The authors thank the children and their parents/guardians who participated in the study, the dedicated study staff, practitioners at Tororo District Hospital, and members of the Infectious Diseases Research Collaboration (IDRC).

Funding Statement

This study was supported by grants from the Eunice Kennedy Shriver National Institute of Child Health and Human Development (P01 HD059454).

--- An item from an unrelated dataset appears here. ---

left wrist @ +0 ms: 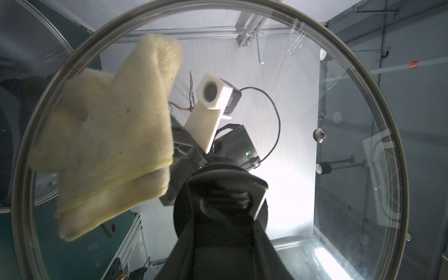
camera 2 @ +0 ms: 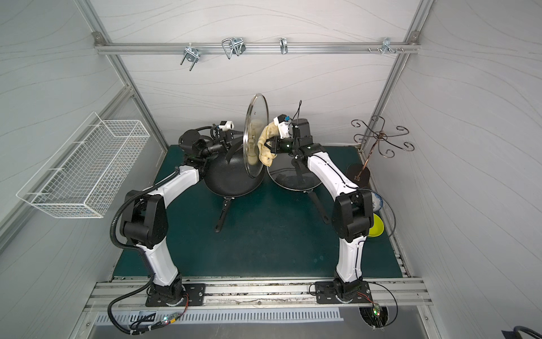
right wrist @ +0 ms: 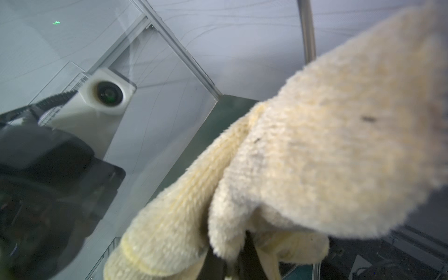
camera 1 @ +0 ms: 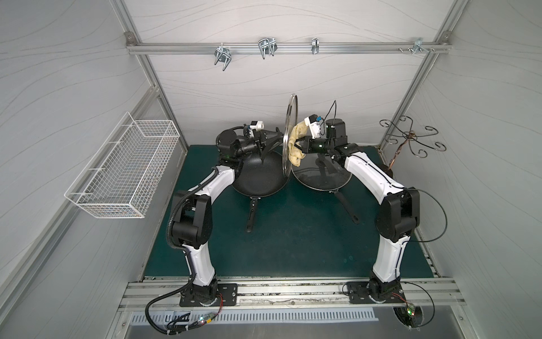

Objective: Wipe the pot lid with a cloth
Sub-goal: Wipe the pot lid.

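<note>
The lid is held upright on its edge, clear of the mat. It is seen almost edge-on in a top view and as a narrow oval of clear glass with a metal rim in a top view. The left gripper is clamped on the black handle at the lid's centre, on the face turned toward the left arm.

The cloth is pinched between the closed jaws of the right gripper and is laid against the opposite face of the glass. Through the lid in the left wrist view, the cloth is seen flattened on the glass in folded layers, beside the handle and reaching toward the rim. Small grey specks are seen on its pale yellow pile in the right wrist view.

Under the lid, a bare pan and a covered pan are set side by side on the mat, with their long handles pointed toward the arm bases. The lid's lower edge is seen over the bare pan's rim, on the side next to the covered pan. A wire basket is hung on the left wall, and a metal stand is placed at the far right corner.
</note>
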Motion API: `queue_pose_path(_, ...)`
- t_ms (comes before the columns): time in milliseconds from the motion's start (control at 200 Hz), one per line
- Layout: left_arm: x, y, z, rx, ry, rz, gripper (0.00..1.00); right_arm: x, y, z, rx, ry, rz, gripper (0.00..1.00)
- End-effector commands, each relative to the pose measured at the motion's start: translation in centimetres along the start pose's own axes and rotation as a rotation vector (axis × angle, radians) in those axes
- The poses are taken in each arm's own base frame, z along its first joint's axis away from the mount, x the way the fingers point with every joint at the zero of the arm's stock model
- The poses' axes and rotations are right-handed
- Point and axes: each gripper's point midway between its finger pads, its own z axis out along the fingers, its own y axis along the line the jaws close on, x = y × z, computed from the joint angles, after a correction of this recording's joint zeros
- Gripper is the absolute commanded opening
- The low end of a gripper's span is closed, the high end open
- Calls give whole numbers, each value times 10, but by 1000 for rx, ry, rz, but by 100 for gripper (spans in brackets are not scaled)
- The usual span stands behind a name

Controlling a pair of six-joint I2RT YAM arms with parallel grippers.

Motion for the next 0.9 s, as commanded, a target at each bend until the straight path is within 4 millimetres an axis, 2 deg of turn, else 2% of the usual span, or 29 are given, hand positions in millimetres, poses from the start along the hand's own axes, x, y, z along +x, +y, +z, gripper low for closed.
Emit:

Funding. Eunice Kennedy Shriver National Institute of Child Health and Human Development

Footnotes

Conflicts of Interests

We declare that we have no competing interests.

Data Sharing Statement

Data collected for the study including individual participant data and data dictionaries defining fields in the datasets have been made available to others through request to the Eunice Kennedy Shriver National Institute of Child Health and Human Development (NICHD) Data and Specimen Hub (DASH): https://dash.nichd.nih.gov/Resource/Tutorial. Data available include de-identified individual level screening and enrollment data, individual participant data, repeated measures during childhood, repeated doses for vomiting, and corresponding data dictionaries. Related study documents made available include the study protocol, statistical analysis plan, case report forms, and informed consent documents. Data can be accessed through the NICHD-DASH website (https://dash.nichd.nih.gov) following user registration and a research data request process. The NICHD DASH Data Access Committee reviews all requests to determine that a requester’s proposed use of the data is scientifically and ethically appropriate and does not conflict with constraints or informed consent limitations identified by the institutions that submitted the data.